◆ Goal of the exercise
Leave out the images and repeat the listing below without a single change.

————

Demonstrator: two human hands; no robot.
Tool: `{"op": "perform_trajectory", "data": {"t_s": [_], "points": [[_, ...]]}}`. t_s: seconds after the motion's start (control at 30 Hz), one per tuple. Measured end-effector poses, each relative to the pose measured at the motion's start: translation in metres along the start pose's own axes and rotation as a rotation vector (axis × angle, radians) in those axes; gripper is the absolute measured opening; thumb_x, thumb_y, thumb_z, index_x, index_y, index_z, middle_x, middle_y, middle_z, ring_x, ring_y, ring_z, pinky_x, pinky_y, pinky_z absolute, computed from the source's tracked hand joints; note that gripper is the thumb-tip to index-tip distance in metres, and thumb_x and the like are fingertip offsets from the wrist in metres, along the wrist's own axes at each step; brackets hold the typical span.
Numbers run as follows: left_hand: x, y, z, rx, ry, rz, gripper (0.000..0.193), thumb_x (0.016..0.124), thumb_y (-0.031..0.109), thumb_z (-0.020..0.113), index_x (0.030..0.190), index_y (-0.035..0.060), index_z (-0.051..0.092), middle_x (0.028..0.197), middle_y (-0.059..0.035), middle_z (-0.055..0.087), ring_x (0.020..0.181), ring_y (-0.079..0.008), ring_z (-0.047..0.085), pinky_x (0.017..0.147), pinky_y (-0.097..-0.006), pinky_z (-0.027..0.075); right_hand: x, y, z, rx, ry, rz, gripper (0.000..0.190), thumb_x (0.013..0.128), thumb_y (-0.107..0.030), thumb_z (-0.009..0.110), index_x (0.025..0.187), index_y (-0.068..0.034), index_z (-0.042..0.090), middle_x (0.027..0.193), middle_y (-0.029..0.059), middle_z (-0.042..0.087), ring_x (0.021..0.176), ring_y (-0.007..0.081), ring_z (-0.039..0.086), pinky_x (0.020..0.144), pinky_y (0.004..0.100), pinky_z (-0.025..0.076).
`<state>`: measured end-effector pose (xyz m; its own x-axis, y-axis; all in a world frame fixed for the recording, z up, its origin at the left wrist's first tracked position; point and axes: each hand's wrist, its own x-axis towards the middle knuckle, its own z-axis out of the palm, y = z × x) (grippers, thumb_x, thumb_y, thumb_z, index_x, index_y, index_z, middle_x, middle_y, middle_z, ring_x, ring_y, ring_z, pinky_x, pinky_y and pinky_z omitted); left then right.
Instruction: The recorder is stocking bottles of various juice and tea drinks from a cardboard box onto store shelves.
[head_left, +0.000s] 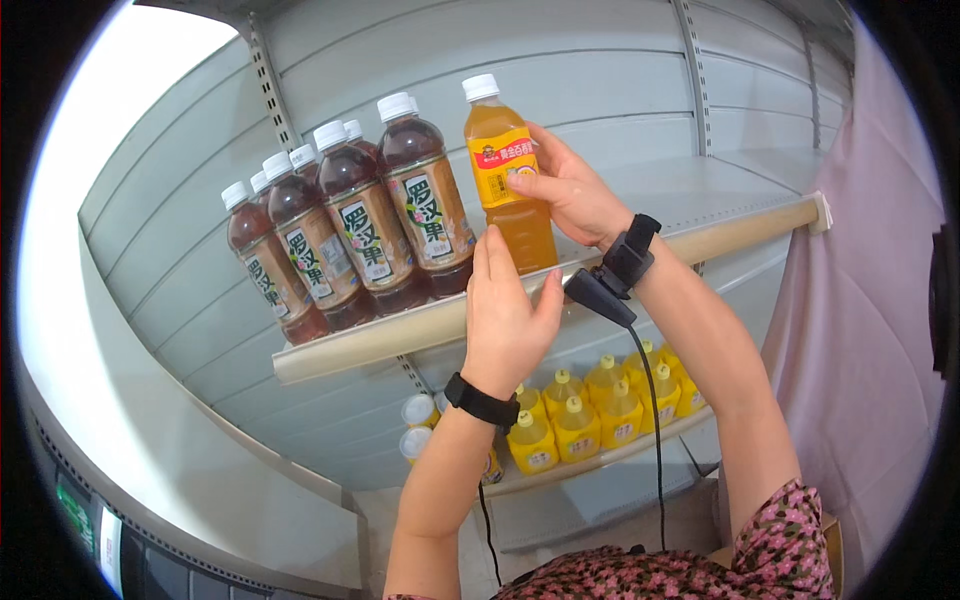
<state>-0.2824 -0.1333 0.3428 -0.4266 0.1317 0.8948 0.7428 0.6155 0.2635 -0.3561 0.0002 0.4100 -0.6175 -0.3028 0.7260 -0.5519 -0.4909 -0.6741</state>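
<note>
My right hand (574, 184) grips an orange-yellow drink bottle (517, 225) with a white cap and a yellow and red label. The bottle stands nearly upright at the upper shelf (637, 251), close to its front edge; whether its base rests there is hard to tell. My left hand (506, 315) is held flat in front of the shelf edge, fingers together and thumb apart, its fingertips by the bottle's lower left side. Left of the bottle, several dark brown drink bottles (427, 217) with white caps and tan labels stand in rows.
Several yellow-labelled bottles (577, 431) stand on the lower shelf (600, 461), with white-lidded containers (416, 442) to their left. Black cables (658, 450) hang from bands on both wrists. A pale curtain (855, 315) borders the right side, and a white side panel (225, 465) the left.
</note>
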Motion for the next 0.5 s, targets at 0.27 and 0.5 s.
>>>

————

◆ Output for this exercise
Demonstrator: two human hands; no robot.
Tool: `{"op": "perform_trajectory", "data": {"t_s": [_], "points": [[_, ...]]}}`. t_s: seconds after the motion's start (control at 30 Hz), one per tuple. Measured end-effector poses, each relative to the pose measured at the motion's start: translation in metres along the start pose's own axes and rotation as a rotation vector (axis × angle, radians) in those axes; gripper is the absolute measured opening; thumb_x, thumb_y, thumb_z, index_x, index_y, index_z, middle_x, middle_y, middle_z, ring_x, ring_y, ring_z, pinky_x, pinky_y, pinky_z absolute, computed from the source's tracked hand joints; note that gripper is the thumb-tip to index-tip distance in metres, and thumb_x and the like are fingertip offsets from the wrist in metres, along the wrist's own axes at each step; brackets hold the typical span.
Numbers run as follows: left_hand: x, y, z, rx, ry, rz, gripper (0.000..0.193), thumb_x (0.016..0.124), thumb_y (-0.031..0.109), thumb_z (-0.020..0.113), index_x (0.030..0.190), index_y (-0.035..0.060), index_z (-0.051..0.092), middle_x (0.028..0.197), middle_y (-0.059..0.035), middle_z (-0.055..0.087), ring_x (0.020..0.181), ring_y (-0.079..0.008), ring_z (-0.047..0.085), pinky_x (0.017..0.147), pinky_y (-0.097..-0.006), pinky_z (-0.027..0.075); right_hand: x, y, z, rx, ry, rz, gripper (0.000..0.190), thumb_x (0.013..0.128), thumb_y (-0.107..0.030), thumb_z (-0.009..0.110), index_x (0.025..0.187), index_y (-0.068..0.034), index_z (-0.042..0.090), middle_x (0.027..0.193), middle_y (-0.029..0.059), middle_z (-0.042..0.087), ring_x (0.021..0.176), ring_y (-0.007..0.081), ring_z (-0.039..0.086), pinky_x (0.020..0.144), pinky_y (0.004..0.100), pinky_z (-0.025..0.076).
`<state>`: measured end-effector pose (xyz m; its own x-axis, y-axis; all in a world frame fixed for the recording, z up, its origin at the left wrist's first tracked position; point and axes: each hand's wrist, its own x-axis towards the middle knuckle, its own z-axis out of the palm, y = z × x) (grippers, thumb_x, thumb_y, thumb_z, index_x, index_y, index_z, middle_x, middle_y, middle_z, ring_x, ring_y, ring_z, pinky_x, pinky_y and pinky_z omitted); left then right.
Instruction: The recorder is stocking bottles of various juice and tea drinks from a cardboard box onto store shelves.
[head_left, +0.000s] 
<state>-0.2824 -0.1333 0.3428 -0.4266 0.1317 0.8948 0.7428 0.6155 0.2635 -0.3561 0.0002 0.4100 -0.6175 -0.3028 0.7260 -0.5519 -0.4909 -0.6741</state>
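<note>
My right hand (574, 184) grips an orange-yellow drink bottle (517, 225) with a white cap and a yellow and red label. The bottle stands nearly upright at the upper shelf (637, 251), close to its front edge; whether its base rests there is hard to tell. My left hand (506, 315) is held flat in front of the shelf edge, fingers together and thumb apart, its fingertips by the bottle's lower left side. Left of the bottle, several dark brown drink bottles (427, 217) with white caps and tan labels stand in rows.
Several yellow-labelled bottles (577, 431) stand on the lower shelf (600, 461), with white-lidded containers (416, 442) to their left. Black cables (658, 450) hang from bands on both wrists. A pale curtain (855, 315) borders the right side, and a white side panel (225, 465) the left.
</note>
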Motion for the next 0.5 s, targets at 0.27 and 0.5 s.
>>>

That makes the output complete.